La cooperativa che si occupa della loro accoglienza li ospita nelle sue strutture e li inserisce nel tessuto sociale e lavorativo della zona. Molti di loro lavoravano infatti per le istituzioni locali, come il Comune, e dalle loro parole abbiamo scoperto che gli abitanti di Caluso li hanno sempre accolti calorosamente nella loro routine e nella vita comunitaria. La cooperativa li aiuta nel processo per ottenere i documenti e il permesso di soggiorno, insegna loro come fare la spesa, come muoversi con i mezzi dell’area, come usufruire dei servizi e delle infrastrutture locali e offre corsi di lingua italiana.

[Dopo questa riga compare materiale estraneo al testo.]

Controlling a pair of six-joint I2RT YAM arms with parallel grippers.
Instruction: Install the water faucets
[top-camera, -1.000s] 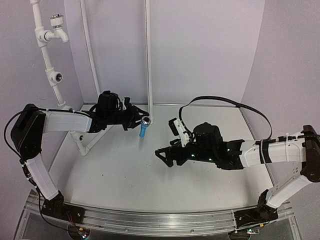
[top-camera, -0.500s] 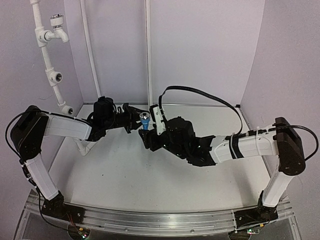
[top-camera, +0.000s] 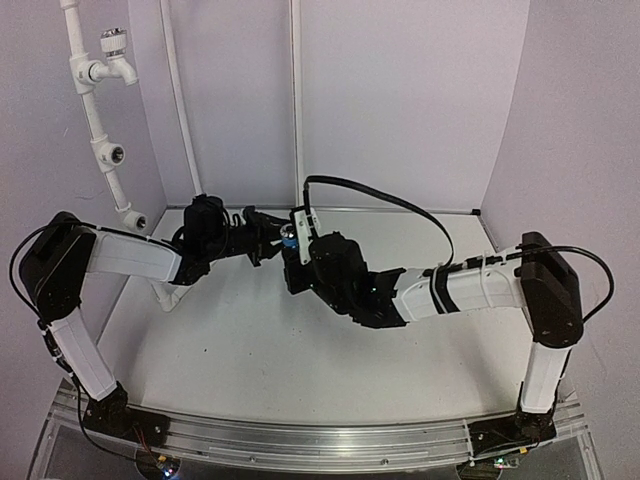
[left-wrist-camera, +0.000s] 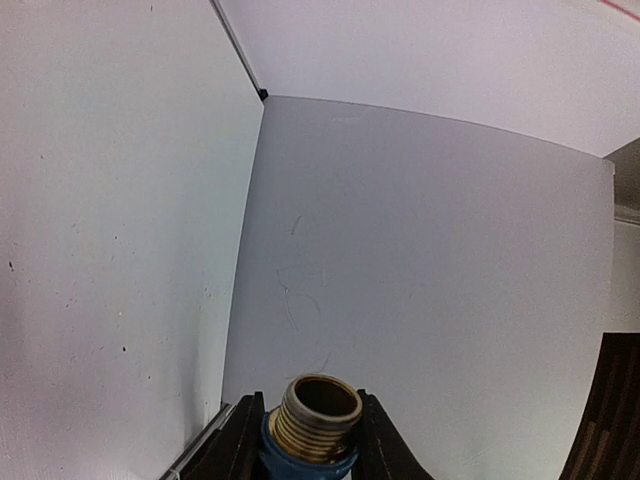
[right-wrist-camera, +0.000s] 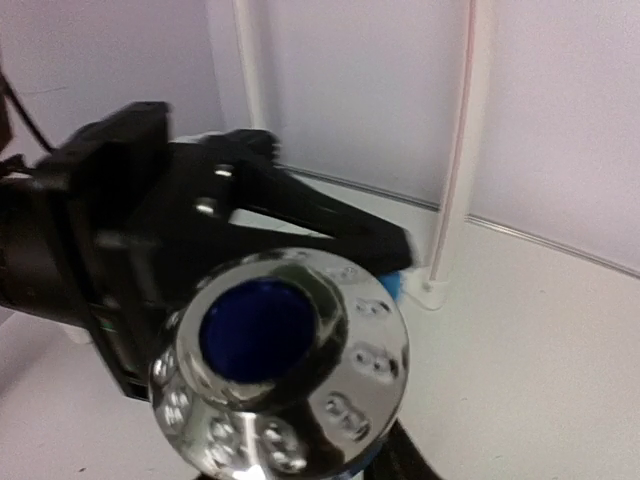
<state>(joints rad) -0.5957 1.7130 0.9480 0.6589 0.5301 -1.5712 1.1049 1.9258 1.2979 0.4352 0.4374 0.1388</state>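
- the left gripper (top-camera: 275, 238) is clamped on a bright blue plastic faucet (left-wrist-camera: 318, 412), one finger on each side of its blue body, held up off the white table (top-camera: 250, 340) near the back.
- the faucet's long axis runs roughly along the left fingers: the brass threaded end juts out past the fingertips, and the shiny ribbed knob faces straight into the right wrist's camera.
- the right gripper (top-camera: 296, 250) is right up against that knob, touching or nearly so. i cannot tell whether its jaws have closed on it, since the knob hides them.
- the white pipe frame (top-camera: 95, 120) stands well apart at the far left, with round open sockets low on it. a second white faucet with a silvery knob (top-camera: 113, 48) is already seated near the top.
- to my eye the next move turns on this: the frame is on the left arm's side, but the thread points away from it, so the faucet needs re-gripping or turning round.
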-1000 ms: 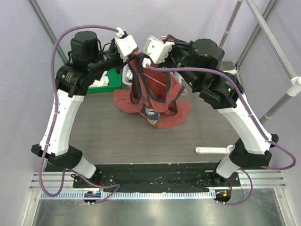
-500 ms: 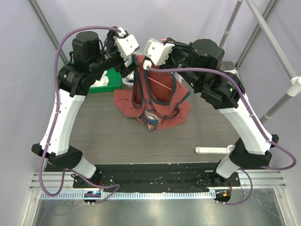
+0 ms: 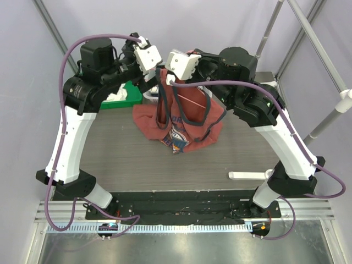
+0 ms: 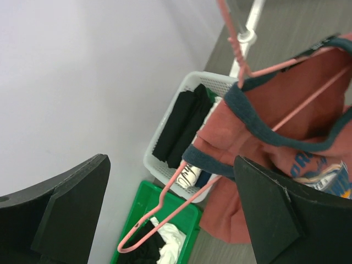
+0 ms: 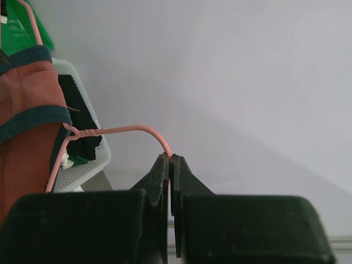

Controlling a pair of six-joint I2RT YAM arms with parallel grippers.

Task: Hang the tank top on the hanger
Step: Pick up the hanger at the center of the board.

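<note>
My right end effector [image 5: 169, 159] pinches the hanger [image 5: 126, 129] by its hook, so the tank top [image 4: 236, 129] hangs from it; the left end effector [image 4: 170, 158], at 9 o'clock, stands open.

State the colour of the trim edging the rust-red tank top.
Navy trim, clearest in the left wrist view.

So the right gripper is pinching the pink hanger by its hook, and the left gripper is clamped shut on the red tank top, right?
Not quite. The left gripper is wide open and grips nothing. The left wrist view shows its jaws spread apart, with the tank top hanging beyond them. The right gripper does pinch the hanger by its hook.
</note>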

Ciò che ci eravamo detti prima di partire è risultato più vero che mai: dietro a quei volti, a quelle apparenze gentili e amichevoli, c’erano storie che potevano essere più o meno dolorose e che potevano essere motivo di disagio se non trattate col dovuto rispetto. Tuttavia, quelle che avevamo davanti erano persone, ragazzi, addirittura adolescenti, la cui interezza non poteva essere ridotta esclusivamente al ruolo di migrante, rifugiato, soggetto in difficoltà. Era necessario scavare più a fondo e lasciare che tutti gli aspetti della loro personalità e della loro storia andassero a formare l’idea che avevamo di loro e ciò non è stato difficile: con la spontaneità che li aveva caratterizzati sin dall’inizio, gli ospiti si sono raccontati al nostro reparto con naturalezza e sincerità, incuriositi anche da cosa volesse dire essere uno scout e ponendoci domande incuriosite a riguardo.

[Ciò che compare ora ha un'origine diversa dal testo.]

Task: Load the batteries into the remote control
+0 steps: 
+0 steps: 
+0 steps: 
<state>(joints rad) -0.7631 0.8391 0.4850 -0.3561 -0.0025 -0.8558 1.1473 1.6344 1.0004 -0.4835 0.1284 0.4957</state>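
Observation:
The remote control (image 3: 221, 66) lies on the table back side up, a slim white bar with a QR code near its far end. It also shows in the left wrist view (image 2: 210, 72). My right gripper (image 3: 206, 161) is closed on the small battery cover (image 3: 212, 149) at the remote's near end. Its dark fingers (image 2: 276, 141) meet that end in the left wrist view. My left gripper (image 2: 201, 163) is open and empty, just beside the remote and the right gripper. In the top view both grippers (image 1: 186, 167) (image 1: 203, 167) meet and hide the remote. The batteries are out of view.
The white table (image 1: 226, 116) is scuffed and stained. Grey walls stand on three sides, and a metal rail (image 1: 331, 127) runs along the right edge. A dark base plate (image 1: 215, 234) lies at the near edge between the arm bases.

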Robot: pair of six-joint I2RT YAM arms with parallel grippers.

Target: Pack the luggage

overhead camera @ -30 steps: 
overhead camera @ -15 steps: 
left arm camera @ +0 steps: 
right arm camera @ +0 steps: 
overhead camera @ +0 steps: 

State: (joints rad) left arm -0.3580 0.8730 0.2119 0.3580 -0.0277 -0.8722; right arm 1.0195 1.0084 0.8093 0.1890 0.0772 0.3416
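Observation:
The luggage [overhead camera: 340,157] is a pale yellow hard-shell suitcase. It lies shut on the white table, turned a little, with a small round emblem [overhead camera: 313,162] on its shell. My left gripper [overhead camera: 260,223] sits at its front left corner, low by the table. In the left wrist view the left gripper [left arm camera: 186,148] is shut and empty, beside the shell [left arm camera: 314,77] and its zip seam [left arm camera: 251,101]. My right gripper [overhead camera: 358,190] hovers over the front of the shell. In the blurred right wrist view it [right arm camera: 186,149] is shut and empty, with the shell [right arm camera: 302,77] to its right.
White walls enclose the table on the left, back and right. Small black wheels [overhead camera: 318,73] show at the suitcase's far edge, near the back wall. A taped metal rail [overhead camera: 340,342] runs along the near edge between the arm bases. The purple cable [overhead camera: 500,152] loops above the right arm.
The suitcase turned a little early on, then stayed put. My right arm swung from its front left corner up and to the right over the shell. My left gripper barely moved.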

Alla fine della giornata eravamo tutti sullo stesso piano, e avevamo tutti qualcosa da raccontare e voglia di farlo. Dopo un pomeriggio di confronto e nuove conoscenze, in cui abbiamo potuto farci conoscere e conoscere delle persone tanto speciali, ci siamo rimessi in cammino, più stanchi di prima ma con tanta ricchezza nel cuore.

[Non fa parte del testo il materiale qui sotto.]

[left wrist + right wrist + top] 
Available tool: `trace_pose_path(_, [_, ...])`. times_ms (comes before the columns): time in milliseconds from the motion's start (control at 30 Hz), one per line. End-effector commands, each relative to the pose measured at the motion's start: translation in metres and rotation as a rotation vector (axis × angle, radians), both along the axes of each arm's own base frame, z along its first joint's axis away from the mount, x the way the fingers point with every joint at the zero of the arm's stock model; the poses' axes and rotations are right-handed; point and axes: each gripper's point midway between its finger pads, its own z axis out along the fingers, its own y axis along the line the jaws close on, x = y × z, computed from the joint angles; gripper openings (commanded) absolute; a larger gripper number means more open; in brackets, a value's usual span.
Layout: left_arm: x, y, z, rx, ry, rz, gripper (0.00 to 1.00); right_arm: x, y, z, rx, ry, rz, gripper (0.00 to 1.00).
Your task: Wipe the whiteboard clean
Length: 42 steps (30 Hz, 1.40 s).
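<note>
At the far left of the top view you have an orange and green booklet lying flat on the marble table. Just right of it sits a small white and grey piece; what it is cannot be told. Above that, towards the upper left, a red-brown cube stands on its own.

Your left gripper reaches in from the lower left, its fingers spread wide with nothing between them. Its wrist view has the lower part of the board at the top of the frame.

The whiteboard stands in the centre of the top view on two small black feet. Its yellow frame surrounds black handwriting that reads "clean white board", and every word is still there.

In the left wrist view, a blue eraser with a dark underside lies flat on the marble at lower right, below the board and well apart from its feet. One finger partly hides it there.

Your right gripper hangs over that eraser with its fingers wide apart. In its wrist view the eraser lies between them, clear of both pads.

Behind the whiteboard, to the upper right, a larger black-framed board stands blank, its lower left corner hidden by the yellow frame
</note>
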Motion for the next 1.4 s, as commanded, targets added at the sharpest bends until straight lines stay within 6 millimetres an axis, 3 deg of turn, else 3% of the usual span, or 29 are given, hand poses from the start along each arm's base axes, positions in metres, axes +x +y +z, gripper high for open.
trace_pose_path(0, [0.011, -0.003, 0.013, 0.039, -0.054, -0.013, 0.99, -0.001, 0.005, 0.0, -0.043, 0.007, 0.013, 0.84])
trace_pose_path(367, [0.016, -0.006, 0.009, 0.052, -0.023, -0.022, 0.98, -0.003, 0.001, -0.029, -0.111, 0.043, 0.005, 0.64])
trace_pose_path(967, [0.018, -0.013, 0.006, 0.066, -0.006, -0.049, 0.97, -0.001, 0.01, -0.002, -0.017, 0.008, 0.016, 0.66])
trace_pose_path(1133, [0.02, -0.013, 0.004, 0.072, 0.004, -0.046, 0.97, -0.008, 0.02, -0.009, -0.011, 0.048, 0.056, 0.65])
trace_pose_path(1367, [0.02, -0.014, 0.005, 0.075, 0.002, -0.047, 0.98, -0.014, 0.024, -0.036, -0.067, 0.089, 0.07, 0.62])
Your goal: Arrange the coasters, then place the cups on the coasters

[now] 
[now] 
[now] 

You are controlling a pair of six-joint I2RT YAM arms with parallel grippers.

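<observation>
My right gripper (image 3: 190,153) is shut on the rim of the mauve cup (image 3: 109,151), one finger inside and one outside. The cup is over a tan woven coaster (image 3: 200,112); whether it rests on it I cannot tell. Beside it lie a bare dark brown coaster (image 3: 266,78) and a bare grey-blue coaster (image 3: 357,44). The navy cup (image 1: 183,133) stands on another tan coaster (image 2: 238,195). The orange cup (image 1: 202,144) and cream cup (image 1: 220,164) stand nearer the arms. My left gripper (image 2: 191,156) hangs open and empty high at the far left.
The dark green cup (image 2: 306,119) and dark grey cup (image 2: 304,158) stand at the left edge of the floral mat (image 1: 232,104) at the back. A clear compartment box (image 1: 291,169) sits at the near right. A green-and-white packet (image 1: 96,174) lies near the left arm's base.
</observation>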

Siamo rimasti piacevolmente colpiti da questa esperienza e la sera riparlandone tutti insieme abbiamo espresso quanto l’incontro con queste persone ci abbia toccati: ci siamo sentiti talmente diversi da dei giovani che, nonostante avessero più o meno la nostra età, avevano condotto un’esistenza agli antipodi e ci ritrovavamo a condividere, però, prospettive di vita simili alle loro.